Namun, karena banyaknya pemikiran ushuliyah yang termuat
dalam kitab – kitab fiqih, pengikut ulama’ – ulama’ tertentu malah
mengklaim bahwa imam madzhab mereka sebagai pelopor pertama ilmu ushul
fiqih. Seperti contoh golongan Malikiyah, mereka mengklaim bahwa Imam
Madzhabnya sebagai perintis pertama ushul fiqih, karena Imam Malik telah
membahas beberapa kaidah ushuliyah dalam kitabnya Al – Muwaththa. Imam
Malik menolak dengan tegas tentang kemungkinan adanya dua hadist yang shahih
yang berlawanan dari Rasulullah SAW pada saat yang sama, karena beliau
berprinsip bahwa kebenaran hanya diperoleh dari dalam satu hadist saja.[24]

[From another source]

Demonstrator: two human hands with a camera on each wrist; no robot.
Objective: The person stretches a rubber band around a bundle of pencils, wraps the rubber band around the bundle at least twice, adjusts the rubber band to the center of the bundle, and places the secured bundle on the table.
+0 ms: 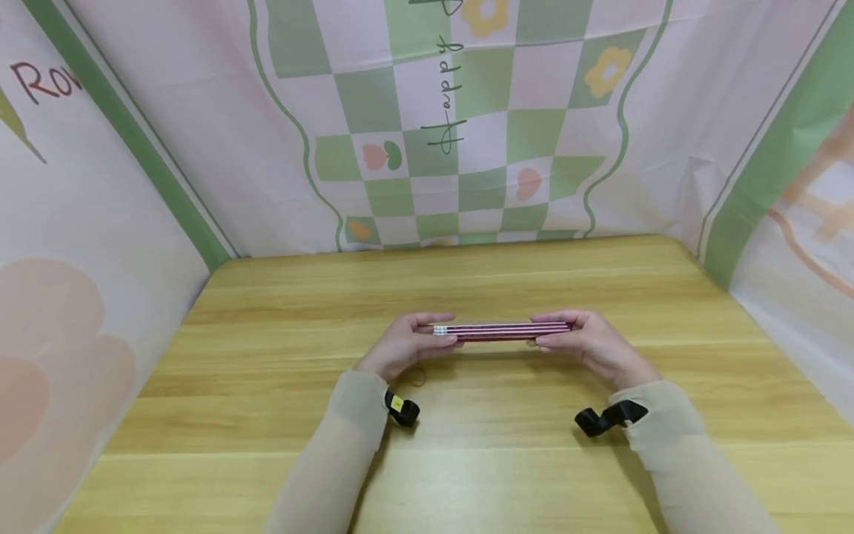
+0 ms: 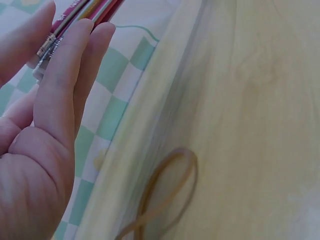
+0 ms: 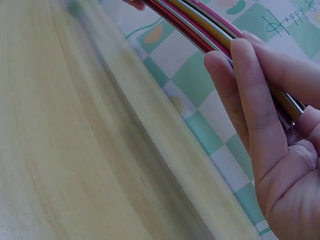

Catatan penting dalam abad ini adalah, pada abad ke 3 Hijriyah
banyak ulama’ – ulama’ besar yang merintis dasar berdirinya madzhab –
madzhab fiqih. Dengan berdirinya banyak madzhab – madzhab fiqih ini,
otomatis menimbulkan banyak perbedaan – perbedaan pendapat, prinsip, dan
pengungkapan pemikiran ushul fiqih dari para imamnya. Seperti contoh
golongan Asy – Syafi’i yang tidak menyetujui metode penggunaan istihsan yang
terkenal di kalangan Hanafiyah, begitupun sebaliknya Hanafiyah yang tidak
menggunakan metode – metode penetapan hukum berdasarkan hadist – hadist yang
dijadikan pedoman oleh Asy – Syafi’i.[25]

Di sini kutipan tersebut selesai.